Assigned task: Starting at the first line of the listing below, repeat each line exactly until you have repeated the one containing "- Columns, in"; skip the pictures.

Data block:
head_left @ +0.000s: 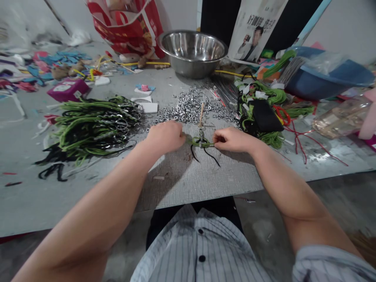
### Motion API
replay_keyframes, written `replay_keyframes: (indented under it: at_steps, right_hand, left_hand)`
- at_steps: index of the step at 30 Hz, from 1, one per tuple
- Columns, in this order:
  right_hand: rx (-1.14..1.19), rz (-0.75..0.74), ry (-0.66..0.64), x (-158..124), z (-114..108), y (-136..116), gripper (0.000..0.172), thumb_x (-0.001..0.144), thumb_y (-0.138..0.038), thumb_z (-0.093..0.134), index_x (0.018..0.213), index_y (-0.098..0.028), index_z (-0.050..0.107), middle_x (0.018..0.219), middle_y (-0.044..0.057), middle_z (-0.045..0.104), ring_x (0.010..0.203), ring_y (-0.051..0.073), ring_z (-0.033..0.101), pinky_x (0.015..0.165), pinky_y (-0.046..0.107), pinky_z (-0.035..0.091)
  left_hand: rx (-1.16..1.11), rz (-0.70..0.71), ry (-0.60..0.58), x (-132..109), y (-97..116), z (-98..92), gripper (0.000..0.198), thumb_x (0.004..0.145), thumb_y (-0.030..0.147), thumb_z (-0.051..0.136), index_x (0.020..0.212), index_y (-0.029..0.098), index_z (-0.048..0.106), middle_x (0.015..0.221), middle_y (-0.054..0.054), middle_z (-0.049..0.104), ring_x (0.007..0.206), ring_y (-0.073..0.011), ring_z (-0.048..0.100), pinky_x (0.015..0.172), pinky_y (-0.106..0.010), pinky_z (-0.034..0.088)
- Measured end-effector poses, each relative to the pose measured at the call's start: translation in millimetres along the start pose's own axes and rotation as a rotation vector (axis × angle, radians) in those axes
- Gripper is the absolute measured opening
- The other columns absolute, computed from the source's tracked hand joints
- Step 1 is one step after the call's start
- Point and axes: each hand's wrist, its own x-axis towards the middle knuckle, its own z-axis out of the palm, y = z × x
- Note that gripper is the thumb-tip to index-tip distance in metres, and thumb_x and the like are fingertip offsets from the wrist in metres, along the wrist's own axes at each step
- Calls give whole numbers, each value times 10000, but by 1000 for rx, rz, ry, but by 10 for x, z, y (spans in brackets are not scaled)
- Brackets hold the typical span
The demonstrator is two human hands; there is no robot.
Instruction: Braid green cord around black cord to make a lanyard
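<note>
My left hand point(166, 137) is closed in a fist on one end of a green cord point(200, 142) that lies on the grey table point(182, 176). My right hand point(232, 140) pinches the cord's other end. Between the two hands the cord carries a small metal ring and two black cord tails that trail toward me. A thin wooden stick point(201, 114) stands just behind the cord. Beyond it lies a spread of several small metal nuts point(190, 107).
A pile of finished green-and-black cords with rings point(94, 125) lies at the left. Loose green cord and a black pouch point(266, 115) sit at the right, with a steel bowl point(192, 51), a blue basin point(326, 76), a red bag point(129, 25) and a pink box point(68, 89) behind.
</note>
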Motion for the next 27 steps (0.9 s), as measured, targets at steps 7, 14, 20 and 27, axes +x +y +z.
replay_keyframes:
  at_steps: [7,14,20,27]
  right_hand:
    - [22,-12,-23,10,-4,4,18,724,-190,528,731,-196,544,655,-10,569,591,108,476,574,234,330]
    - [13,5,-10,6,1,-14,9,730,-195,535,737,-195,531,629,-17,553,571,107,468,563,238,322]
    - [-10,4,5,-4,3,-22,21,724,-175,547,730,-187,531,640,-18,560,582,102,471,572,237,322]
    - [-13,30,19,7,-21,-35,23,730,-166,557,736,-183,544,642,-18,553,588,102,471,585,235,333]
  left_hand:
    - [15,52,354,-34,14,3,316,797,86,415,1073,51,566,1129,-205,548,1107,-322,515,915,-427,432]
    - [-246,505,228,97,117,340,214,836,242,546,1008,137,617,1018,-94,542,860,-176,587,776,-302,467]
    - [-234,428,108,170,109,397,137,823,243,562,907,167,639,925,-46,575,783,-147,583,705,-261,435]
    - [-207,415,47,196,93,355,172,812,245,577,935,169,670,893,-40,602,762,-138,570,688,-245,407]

Exercise response:
head_left @ +0.000s: 
### Motion API
replay_keyframes, written `replay_keyframes: (indented under it: at_steps, right_hand, left_hand)`
- at_steps: index of the step at 30 Hz, from 1, one per tuple
- Columns, in this order:

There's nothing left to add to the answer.